■ EXERCISE GOAL:
Below are lines of data; restate word for word those running from the line containing "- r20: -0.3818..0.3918" to the line containing "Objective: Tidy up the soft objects", inclusive, and no others.

═════ EXERCISE DATA

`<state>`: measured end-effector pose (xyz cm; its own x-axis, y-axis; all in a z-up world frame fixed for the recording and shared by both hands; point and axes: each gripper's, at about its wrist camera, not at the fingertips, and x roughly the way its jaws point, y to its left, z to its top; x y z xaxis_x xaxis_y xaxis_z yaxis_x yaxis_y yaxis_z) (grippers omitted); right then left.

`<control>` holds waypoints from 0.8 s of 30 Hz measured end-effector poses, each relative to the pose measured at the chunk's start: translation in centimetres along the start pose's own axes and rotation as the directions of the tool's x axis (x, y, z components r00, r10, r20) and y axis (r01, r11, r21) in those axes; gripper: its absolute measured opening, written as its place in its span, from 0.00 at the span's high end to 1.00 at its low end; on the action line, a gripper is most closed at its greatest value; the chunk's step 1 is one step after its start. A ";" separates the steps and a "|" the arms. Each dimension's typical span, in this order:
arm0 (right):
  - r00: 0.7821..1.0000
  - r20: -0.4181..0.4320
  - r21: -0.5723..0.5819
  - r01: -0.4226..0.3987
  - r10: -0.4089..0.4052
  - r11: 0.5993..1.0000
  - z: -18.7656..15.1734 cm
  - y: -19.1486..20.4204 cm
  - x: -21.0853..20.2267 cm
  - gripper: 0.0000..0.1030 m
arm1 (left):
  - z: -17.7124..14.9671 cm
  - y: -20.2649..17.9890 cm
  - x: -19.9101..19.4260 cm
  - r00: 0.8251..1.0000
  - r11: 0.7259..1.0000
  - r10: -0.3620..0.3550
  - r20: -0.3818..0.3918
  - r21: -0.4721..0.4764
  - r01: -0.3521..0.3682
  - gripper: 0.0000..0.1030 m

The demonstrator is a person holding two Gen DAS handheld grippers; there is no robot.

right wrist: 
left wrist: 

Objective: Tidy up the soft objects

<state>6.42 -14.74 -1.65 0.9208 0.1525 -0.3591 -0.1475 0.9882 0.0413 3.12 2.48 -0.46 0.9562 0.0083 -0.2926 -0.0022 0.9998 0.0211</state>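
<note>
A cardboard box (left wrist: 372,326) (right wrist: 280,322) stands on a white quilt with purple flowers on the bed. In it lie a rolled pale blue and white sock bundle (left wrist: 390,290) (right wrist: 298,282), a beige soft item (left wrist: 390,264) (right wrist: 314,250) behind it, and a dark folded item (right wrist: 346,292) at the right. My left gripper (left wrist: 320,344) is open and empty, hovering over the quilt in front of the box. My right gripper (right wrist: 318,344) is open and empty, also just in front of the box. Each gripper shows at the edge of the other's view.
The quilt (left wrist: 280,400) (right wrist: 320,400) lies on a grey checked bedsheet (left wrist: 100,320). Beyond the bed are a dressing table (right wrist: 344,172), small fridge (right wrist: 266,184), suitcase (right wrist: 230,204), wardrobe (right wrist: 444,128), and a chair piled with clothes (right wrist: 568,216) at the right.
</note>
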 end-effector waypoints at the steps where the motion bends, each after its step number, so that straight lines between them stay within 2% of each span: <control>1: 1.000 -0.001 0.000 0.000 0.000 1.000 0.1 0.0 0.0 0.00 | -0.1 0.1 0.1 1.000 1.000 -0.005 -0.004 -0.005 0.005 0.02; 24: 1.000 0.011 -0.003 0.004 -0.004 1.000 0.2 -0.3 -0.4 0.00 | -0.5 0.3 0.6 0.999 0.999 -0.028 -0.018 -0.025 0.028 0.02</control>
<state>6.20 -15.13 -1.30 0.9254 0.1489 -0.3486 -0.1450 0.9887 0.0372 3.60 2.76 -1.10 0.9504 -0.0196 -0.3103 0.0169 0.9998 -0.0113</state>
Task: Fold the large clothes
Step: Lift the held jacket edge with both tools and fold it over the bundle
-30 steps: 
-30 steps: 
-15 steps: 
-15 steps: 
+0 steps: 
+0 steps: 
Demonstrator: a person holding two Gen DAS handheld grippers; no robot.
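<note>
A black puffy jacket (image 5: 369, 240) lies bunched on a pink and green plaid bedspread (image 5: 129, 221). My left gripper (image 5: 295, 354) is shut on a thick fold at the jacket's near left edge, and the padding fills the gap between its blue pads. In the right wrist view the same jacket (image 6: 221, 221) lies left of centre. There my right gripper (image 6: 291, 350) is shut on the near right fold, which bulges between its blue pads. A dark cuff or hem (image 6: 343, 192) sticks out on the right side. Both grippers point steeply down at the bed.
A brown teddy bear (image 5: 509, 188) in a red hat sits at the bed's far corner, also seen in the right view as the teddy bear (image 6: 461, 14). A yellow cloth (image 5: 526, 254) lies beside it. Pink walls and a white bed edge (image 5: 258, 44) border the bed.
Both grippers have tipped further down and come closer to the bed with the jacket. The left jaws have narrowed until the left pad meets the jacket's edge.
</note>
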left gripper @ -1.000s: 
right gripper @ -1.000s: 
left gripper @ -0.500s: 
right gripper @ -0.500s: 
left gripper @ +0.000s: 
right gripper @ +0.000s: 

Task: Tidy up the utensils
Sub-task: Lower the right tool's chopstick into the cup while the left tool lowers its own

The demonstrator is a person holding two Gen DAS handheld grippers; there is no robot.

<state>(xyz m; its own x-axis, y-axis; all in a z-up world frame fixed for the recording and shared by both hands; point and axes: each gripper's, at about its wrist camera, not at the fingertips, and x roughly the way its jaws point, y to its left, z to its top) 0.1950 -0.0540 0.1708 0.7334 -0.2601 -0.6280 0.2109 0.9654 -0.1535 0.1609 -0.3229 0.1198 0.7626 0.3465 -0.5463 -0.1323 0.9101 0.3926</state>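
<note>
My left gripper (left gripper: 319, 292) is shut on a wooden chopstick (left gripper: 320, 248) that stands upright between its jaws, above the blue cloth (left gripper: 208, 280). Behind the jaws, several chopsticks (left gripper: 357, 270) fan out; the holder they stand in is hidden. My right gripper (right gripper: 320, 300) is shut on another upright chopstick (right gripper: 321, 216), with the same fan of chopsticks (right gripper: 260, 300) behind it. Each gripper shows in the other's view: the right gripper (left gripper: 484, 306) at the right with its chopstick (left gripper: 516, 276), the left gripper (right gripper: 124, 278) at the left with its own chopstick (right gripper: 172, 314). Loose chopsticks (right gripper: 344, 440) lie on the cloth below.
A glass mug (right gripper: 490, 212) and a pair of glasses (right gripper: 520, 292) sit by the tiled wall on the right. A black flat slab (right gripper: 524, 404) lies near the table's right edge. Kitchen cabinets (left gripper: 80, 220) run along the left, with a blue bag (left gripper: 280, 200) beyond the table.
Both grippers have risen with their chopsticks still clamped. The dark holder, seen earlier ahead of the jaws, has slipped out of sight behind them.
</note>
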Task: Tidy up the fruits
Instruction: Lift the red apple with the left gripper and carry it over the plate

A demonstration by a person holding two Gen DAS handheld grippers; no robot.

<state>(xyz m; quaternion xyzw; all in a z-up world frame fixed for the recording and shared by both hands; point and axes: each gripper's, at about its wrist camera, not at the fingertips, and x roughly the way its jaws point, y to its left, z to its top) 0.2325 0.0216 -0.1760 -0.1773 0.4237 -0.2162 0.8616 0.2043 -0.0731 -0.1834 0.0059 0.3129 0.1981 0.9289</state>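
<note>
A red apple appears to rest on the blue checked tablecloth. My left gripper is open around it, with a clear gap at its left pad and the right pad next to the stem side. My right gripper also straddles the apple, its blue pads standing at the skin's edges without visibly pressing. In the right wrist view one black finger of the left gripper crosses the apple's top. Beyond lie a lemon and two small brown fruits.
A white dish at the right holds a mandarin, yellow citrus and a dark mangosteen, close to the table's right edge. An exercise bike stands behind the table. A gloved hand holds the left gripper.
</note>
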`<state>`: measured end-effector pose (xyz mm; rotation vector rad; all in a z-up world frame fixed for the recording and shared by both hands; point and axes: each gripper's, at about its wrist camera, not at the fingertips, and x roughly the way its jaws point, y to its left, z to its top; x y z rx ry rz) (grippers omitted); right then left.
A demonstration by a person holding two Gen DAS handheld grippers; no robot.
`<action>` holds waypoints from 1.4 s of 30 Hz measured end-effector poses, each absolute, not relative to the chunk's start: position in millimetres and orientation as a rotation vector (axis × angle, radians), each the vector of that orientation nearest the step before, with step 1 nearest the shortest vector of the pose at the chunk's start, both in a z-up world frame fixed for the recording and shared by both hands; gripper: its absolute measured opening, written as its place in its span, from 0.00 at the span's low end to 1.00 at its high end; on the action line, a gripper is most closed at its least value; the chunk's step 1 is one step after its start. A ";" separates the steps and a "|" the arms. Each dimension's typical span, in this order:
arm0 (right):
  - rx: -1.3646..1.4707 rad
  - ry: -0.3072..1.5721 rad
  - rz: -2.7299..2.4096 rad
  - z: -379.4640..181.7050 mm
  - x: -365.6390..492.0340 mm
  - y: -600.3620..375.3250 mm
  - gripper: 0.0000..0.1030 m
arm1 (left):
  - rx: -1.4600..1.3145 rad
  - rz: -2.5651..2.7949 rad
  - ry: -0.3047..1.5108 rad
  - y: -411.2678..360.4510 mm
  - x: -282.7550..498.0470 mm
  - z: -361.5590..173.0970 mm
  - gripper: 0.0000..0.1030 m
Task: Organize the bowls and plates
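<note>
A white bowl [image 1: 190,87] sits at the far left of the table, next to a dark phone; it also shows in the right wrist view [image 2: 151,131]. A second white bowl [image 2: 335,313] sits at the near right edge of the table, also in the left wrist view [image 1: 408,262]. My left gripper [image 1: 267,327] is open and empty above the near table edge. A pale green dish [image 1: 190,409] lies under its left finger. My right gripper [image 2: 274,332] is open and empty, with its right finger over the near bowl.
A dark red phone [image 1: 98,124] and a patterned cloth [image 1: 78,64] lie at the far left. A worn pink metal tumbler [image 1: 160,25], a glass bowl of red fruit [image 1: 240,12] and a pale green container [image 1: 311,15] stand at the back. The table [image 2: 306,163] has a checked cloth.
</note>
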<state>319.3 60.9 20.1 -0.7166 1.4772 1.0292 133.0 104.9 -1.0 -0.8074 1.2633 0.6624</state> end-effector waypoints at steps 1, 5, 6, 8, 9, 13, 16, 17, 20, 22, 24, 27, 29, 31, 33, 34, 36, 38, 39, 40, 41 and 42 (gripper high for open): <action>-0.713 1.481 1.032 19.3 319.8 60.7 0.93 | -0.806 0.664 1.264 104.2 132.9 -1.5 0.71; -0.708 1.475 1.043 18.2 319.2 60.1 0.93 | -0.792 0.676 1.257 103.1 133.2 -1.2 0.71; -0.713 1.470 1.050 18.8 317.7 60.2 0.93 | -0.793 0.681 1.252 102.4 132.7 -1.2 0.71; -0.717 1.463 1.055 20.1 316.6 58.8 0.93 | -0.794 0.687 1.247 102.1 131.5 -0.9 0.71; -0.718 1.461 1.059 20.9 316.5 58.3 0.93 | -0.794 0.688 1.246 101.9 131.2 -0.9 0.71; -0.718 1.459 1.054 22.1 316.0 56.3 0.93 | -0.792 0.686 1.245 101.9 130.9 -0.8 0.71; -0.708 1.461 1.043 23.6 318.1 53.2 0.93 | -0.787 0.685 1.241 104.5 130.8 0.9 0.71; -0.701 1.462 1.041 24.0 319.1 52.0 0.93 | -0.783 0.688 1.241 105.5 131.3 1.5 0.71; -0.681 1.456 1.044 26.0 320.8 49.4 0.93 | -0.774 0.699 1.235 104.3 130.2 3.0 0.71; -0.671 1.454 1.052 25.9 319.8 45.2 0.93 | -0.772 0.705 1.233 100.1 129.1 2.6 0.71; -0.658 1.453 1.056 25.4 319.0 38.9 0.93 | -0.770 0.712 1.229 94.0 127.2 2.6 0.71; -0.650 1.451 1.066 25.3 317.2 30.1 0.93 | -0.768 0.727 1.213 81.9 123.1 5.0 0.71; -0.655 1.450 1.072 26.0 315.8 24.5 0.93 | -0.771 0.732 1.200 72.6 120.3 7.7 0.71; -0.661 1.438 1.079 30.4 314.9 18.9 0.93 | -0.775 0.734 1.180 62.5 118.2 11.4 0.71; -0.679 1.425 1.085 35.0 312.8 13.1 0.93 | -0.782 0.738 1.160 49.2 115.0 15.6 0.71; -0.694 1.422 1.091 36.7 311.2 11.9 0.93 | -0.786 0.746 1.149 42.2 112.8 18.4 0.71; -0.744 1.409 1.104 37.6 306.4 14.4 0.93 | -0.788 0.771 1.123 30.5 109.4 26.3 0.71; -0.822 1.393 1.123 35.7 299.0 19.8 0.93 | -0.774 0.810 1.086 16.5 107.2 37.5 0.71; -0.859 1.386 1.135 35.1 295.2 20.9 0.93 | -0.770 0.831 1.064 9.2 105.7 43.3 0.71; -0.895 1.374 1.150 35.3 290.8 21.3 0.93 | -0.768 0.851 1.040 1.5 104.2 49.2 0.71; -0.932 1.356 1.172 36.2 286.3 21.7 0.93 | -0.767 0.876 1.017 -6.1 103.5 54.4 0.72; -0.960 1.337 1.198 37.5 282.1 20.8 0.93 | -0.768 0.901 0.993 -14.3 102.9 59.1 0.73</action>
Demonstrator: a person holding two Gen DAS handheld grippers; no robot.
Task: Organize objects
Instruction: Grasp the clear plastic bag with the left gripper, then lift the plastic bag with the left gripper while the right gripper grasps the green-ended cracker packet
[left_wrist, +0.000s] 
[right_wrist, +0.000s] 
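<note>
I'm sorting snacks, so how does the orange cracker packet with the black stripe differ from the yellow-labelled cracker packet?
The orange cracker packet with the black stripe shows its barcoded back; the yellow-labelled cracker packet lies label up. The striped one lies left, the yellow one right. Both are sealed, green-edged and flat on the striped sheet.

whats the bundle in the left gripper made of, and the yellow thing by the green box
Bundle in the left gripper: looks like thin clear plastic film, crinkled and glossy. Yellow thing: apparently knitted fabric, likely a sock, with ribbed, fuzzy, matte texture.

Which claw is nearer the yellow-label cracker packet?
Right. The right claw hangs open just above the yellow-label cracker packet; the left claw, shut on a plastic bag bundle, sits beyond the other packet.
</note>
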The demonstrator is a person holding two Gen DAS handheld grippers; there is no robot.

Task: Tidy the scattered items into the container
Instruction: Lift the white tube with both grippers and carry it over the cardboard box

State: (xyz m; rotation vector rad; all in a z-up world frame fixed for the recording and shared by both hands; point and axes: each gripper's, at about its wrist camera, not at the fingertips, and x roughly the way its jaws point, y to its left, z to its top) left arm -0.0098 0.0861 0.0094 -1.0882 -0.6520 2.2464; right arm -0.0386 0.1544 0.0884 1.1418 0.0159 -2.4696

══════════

■ WRITTEN ANSWER:
  - r20: -0.3818..0.3918
  - r21: -0.4721..0.4764
  - r01: -0.3521..0.3682
  - gripper: 0.0000..0.1030 m

The demonstrator is a person holding two Gen DAS handheld grippers; there is no robot.

right wrist: 
left wrist: 

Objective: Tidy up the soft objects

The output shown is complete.